La complicanza più nota e temibile è comunque l'insorgenza di esofago di Barrett, metaplasia indotta dai succhi gastrici in cui avviene sostituzione delle normali cellule pavimentose pluristritificate esofagee con le cellule mucipare normalmente presenti nello stomaco. Il riscontro di tale anomalia avviene in circa il 10% dei pazienti che si recano dal medico per sospetta MRGE, e determina nel paziente una probabilità dello 0,5% annuo di mutazione in neoplasia conclamata.

Diagnosi[modifica]

Esistono vari livelli di diagnosi.

Un primo livello, attuabile anche dal medico di medicina generale che si ritrovi per le mani un paziente che lamenta un disturbo riconducibile a MRGE, è quello fornito da un test con inibitori di pompa protonica (PPI). La somministrazione dei PPI per un tempo di 4-8 settimane e la regressione sintomatologica permette automaticamente di fare diagnosi di MRGE.

Nel caso in cui i sintomi non regrediscano, o in alcuni casi specifici (età superiore ai 50 anni, insorgenza acuta, anemia, calo ponderale, disfagia, sensazione di bolo fermo, inappetenza, vomito, familiarità per neoplasie gastriche) si può passare direttamente all'EGDS, dato che in questi contesti la probabilità di individuare stadi avanzati (lesioni erosive massive, o addirittura Barrett) è maggiore.

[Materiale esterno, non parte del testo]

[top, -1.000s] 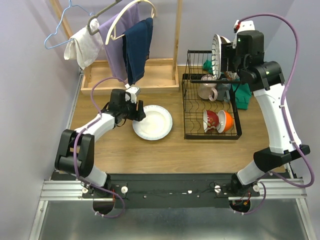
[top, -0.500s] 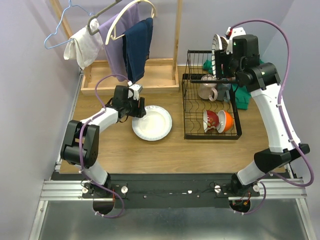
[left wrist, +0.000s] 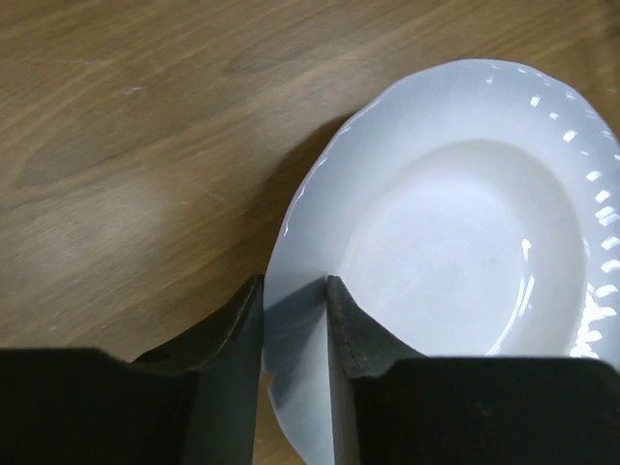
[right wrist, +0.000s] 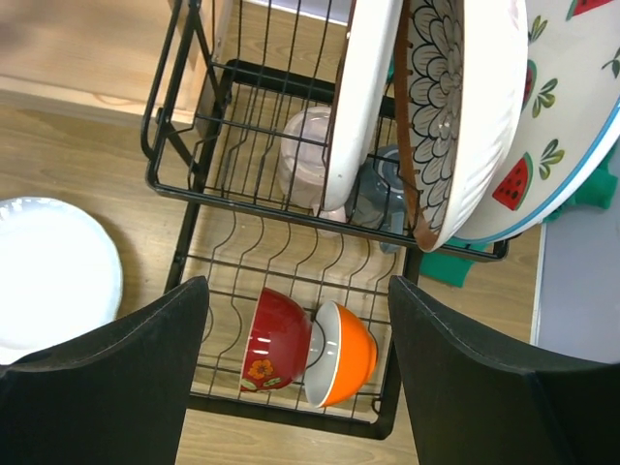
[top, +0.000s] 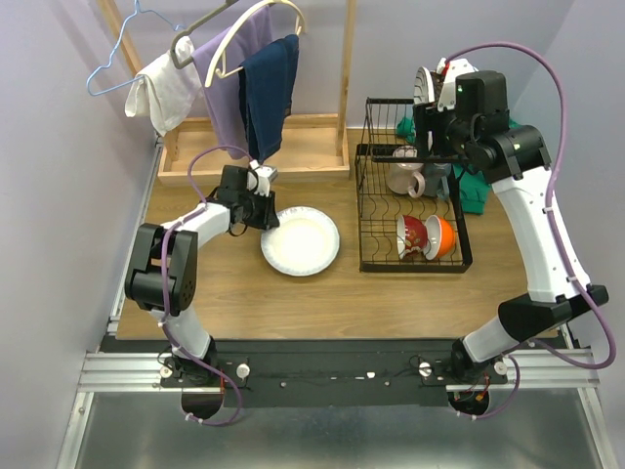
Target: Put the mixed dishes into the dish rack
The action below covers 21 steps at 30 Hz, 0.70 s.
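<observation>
Since a second ago the left gripper (left wrist: 291,289) has narrowed its jaws around the rim of the plain white plate (top: 301,241), left of centre on the table (top: 293,303). One finger lies outside the edge and one over the inner slope; whether they pinch I cannot tell. To the right, the dish rack (top: 415,267) holds the red bowl (right wrist: 276,341) and orange bowl (right wrist: 351,354) low in front, with the pale mug (right wrist: 302,155) behind. At upper right the right gripper (right wrist: 297,291) hangs wide open and empty, close to the upright striped plate (right wrist: 455,107) and fruit plate (right wrist: 572,116).
</observation>
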Each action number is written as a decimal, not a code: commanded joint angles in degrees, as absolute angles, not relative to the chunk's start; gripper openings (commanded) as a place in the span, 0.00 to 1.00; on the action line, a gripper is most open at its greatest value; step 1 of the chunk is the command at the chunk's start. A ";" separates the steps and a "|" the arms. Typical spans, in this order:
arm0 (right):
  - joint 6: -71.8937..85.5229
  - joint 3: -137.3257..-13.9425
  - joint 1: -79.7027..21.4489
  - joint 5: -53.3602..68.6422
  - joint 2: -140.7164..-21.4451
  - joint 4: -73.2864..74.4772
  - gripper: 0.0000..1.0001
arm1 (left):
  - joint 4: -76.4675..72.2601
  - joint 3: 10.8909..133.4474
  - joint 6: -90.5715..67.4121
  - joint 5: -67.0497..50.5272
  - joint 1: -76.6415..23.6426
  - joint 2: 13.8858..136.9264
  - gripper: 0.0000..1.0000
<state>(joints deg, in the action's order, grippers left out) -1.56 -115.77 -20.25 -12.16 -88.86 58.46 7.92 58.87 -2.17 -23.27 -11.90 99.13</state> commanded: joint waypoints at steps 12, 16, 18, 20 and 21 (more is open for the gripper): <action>-11.32 -99.70 -20.21 27.81 -80.34 48.71 0.84 | 21.09 62.58 8.60 -50.97 -10.90 91.07 0.00; -10.81 -89.05 -20.39 40.75 -78.40 38.08 1.00 | 27.22 63.19 15.72 -54.66 -10.90 83.95 0.00; -11.95 -86.58 -20.83 45.52 -78.92 33.52 0.97 | 29.26 63.80 18.45 -55.81 -10.90 79.91 0.00; -14.40 -85.43 -21.79 47.62 -81.03 32.70 0.93 | 30.67 63.90 19.07 -57.04 -10.81 75.79 0.00; -15.37 -85.60 -22.58 48.42 -81.91 33.04 0.92 | 30.93 64.24 19.16 -57.48 -10.90 74.46 0.00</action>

Una tecnica importante è la pH-impedenziometria esofagea, che può essere d'aiuto in cui nonostante la persistenza di sintomi non vi sia stato riscontro di alterazioni macroscopiche all'EGDS. Tale metodica prevede l'inserimento di una sonda lungo tutto il tragitto esofageo, la quale viene mantenuta in sede per 24 ore. La sonda presenta dei rilevatori disposti a più livelli, che sono in grado di rilevare la presenza di acidi tramite la modifica di certe resistenze date dalla presenza di succhi gastrici: nel caso in cui individuiamo una caduta dell'impedenza in senso caudo-craniale, ci troviamo di fronte ad una MRGE; se invece l'impedenza aumenta, non vi è MRGE.

Trattamento[modifica]

Il trattamento è prevalentemente medico e prevede la somministrazione di antiacidi, i quali vanno semplicemente a neutralizzare gli acidi, o di inibitori della pompa protonica (PPI) i quali vanno assunti come si è detto almeno per qualche settimana. Questi ultimi rappresentano senza dubbio una delle categorie di farmaci più venduti al mondo.

Alcune sostanze come grassi, cioccolato e menta aumentano il tono dello sfintere esofageo inferiore, migliorando il blocco del passaggio di materiale gastrico a livello del passaggio esofago-gastrico.

Nei pazienti obesi è importante ricercare un calo ponderale, che permetta una riduzione della pressione endoaddominale sullo stomaco.